Exercise input START

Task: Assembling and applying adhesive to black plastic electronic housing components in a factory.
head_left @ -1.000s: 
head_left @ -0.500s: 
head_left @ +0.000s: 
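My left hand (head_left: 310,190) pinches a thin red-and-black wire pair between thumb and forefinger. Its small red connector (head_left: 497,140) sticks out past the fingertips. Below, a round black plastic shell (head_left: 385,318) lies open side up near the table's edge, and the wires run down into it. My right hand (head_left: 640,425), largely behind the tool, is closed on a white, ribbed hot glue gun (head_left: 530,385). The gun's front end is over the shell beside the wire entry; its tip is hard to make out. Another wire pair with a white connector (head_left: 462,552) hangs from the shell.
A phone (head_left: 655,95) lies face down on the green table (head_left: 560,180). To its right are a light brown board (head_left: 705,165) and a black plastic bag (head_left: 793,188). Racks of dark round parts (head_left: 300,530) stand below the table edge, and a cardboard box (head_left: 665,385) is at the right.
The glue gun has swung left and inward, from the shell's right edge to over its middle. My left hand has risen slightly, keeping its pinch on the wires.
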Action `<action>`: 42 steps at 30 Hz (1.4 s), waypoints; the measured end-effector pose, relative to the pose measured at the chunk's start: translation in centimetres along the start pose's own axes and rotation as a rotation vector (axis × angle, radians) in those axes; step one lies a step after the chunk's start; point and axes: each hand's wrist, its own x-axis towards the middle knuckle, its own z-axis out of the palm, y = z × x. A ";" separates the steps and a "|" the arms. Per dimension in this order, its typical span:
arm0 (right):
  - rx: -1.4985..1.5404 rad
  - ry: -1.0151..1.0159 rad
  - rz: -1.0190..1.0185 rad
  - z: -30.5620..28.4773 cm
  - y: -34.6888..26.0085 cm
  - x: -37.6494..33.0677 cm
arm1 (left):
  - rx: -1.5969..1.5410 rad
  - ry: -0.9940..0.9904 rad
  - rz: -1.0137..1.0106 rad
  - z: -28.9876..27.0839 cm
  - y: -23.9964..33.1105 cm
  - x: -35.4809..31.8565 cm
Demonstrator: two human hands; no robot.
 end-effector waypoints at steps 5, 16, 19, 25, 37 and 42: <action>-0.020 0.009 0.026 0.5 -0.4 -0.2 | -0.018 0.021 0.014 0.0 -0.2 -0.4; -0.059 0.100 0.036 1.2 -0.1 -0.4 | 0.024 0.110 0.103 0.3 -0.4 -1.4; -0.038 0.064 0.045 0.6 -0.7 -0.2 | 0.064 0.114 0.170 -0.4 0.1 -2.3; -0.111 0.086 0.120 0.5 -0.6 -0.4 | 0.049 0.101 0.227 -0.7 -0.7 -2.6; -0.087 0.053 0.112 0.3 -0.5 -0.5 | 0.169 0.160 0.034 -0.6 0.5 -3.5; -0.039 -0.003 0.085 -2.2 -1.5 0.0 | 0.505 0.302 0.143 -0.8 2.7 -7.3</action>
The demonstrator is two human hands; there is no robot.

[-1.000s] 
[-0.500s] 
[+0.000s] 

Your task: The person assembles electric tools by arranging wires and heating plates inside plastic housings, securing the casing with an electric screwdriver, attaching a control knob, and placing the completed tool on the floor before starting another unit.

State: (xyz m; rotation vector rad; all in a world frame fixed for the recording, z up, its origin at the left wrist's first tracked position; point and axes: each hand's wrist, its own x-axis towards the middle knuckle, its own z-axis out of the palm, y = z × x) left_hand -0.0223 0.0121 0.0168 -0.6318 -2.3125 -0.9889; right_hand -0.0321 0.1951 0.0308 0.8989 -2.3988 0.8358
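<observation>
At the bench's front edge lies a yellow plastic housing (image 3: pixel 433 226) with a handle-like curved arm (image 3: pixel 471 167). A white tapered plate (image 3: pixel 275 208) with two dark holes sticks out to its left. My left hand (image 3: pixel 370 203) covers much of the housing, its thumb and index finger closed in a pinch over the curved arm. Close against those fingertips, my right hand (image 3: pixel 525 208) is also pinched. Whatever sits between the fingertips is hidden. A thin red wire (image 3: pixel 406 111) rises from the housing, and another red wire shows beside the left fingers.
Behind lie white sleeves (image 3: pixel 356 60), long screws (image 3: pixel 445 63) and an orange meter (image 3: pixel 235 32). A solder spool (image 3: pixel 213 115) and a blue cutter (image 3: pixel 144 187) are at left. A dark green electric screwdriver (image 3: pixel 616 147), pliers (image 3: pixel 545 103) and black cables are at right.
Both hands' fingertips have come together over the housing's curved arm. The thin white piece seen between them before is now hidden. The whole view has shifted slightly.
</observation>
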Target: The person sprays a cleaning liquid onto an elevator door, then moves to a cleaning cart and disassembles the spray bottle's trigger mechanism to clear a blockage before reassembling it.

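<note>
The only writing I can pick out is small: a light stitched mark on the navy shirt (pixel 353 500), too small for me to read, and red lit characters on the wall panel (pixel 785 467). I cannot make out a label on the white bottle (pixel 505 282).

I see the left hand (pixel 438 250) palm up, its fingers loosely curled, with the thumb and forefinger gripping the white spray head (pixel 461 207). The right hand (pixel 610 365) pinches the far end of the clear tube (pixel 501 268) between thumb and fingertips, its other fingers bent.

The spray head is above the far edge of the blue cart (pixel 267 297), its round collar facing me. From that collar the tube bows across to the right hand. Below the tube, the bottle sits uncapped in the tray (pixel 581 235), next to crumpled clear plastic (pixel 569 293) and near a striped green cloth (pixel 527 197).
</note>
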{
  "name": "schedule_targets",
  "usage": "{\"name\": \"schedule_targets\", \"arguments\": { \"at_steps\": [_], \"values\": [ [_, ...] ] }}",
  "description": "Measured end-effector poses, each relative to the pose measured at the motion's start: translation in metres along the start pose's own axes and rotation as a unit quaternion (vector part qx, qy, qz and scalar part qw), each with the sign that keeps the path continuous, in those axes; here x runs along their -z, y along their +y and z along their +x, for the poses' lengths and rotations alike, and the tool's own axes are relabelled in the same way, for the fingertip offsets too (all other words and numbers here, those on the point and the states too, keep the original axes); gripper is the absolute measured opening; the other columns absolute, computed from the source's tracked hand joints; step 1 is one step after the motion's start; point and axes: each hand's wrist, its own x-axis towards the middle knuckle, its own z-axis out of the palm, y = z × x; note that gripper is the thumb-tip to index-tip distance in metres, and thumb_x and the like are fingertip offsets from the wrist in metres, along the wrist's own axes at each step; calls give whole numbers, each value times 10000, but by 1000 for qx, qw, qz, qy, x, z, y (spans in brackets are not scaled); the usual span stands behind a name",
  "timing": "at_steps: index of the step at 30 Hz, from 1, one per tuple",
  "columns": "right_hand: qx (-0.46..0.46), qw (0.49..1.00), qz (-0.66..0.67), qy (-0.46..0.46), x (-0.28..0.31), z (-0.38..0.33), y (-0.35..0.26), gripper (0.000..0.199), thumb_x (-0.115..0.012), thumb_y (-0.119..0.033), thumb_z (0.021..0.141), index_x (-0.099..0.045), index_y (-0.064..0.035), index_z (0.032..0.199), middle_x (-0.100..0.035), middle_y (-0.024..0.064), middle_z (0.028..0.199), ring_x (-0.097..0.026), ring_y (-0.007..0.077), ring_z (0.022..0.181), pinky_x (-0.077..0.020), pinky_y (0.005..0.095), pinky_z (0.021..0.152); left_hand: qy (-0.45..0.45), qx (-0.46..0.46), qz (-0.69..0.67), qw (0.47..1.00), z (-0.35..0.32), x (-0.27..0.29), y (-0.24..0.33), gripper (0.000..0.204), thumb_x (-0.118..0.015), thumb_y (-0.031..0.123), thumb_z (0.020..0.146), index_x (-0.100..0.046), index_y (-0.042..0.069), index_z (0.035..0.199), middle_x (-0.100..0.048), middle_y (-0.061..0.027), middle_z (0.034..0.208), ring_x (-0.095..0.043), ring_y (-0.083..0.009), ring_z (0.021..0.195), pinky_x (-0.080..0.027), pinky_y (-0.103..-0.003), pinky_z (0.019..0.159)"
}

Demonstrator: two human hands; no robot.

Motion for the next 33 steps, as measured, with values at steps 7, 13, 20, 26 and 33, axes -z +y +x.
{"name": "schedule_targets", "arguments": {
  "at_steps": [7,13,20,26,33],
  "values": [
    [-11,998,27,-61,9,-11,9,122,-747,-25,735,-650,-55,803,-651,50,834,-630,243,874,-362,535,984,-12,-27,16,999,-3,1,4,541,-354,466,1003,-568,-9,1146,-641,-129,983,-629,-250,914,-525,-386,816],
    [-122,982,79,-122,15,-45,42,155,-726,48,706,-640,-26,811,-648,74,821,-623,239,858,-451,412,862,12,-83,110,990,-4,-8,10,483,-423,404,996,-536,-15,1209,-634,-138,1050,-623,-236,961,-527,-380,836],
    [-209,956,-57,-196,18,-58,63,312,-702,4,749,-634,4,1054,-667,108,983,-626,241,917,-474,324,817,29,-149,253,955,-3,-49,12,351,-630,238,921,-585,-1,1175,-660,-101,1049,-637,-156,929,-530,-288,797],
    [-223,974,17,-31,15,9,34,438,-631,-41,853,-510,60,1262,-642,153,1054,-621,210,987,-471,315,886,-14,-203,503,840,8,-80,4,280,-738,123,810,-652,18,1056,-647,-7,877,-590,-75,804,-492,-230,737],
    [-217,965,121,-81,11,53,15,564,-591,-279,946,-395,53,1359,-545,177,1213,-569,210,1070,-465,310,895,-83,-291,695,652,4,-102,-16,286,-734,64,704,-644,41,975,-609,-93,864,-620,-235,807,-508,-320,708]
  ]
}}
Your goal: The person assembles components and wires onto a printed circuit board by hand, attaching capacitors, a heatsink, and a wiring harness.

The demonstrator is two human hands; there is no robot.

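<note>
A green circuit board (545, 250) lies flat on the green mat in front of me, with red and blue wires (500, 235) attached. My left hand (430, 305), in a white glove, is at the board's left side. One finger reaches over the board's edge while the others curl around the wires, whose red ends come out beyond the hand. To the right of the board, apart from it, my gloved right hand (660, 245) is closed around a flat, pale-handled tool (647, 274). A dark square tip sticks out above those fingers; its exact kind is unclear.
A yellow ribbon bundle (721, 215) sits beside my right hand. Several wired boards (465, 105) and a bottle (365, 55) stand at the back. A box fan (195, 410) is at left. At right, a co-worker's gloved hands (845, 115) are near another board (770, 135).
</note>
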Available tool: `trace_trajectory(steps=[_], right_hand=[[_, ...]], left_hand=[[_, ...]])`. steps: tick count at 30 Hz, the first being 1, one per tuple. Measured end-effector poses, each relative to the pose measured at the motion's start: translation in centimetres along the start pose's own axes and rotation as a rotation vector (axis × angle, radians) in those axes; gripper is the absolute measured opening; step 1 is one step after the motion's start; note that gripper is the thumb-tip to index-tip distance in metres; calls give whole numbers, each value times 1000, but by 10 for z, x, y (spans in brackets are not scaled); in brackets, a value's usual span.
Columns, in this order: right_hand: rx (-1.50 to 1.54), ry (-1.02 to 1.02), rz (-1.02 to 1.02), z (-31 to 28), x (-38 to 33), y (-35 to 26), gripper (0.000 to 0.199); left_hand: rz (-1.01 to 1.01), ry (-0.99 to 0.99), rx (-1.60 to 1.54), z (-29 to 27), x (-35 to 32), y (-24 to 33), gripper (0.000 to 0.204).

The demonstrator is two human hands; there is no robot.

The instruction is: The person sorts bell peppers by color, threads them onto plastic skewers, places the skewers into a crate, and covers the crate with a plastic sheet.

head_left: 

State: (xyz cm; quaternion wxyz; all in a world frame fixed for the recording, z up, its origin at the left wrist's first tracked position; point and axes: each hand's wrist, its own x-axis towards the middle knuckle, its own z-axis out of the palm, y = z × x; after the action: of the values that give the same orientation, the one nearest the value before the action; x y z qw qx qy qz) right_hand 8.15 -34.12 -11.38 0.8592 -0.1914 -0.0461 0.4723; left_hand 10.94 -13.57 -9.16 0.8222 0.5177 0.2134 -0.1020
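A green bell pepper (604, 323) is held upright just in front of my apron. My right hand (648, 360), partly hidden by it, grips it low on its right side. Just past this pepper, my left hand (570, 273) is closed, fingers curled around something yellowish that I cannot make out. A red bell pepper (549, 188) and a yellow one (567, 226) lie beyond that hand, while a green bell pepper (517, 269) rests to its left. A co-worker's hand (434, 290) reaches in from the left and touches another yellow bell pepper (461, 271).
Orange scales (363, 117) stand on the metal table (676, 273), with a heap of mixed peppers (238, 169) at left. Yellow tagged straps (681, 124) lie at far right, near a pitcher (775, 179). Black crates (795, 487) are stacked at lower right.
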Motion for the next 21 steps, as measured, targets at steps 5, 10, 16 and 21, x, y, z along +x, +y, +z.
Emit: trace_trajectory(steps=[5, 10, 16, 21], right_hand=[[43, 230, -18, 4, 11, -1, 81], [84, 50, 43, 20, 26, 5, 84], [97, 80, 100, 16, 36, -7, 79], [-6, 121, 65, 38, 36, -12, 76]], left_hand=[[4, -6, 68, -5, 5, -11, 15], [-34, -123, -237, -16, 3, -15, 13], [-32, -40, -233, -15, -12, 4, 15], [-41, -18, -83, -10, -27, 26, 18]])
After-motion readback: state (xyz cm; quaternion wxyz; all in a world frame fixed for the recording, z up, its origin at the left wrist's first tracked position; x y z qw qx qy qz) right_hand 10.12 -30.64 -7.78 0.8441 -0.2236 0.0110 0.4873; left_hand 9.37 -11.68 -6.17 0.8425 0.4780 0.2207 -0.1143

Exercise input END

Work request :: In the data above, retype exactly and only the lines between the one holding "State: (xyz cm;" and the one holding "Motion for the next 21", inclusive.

Output of the exercise ::
State: (xyz cm; quaternion wxyz; all in a world frame fixed for the recording, z up, its origin at the left wrist's first tracked position; point and axes: each hand's wrist, its own x-axis towards the middle knuckle, its own z-axis out of the palm, y = z × x; after the action: of the values that give the same orientation, the one nearest the value before the action; x y z qw qx qy qz) right_hand 8.15 -34.12 -11.38 0.8592 -0.1914 -0.0461 0.4723; left_hand 10.94 -13.57 -9.16 0.8222 0.5177 0.2134 -0.1020
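A green bell pepper (604, 323) is held upright just in front of my apron. My right hand (648, 360), partly hidden by it, grips it low on its right side. Just past this pepper, my left hand (570, 273) is closed, fingers curled around something yellowish that I cannot make out. A red bell pepper (549, 188) and a yellow one (567, 226) lie beyond that hand, while a green bell pepper (517, 269) rests to its left. A co-worker's hand (434, 290) reaches in from the left and touches another yellow bell pepper (461, 271).
Orange scales (363, 117) stand on the metal table (676, 273), with a heap of mixed peppers (238, 169) at left. Yellow tagged straps (681, 124) lie at far right, near a pitcher (775, 179). Black crates (795, 487) are stacked at lower right.
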Motion for the next 21 steps, as measured, targets at steps 5, 10, 16 and 21, x, y, z along +x, +y, +z.

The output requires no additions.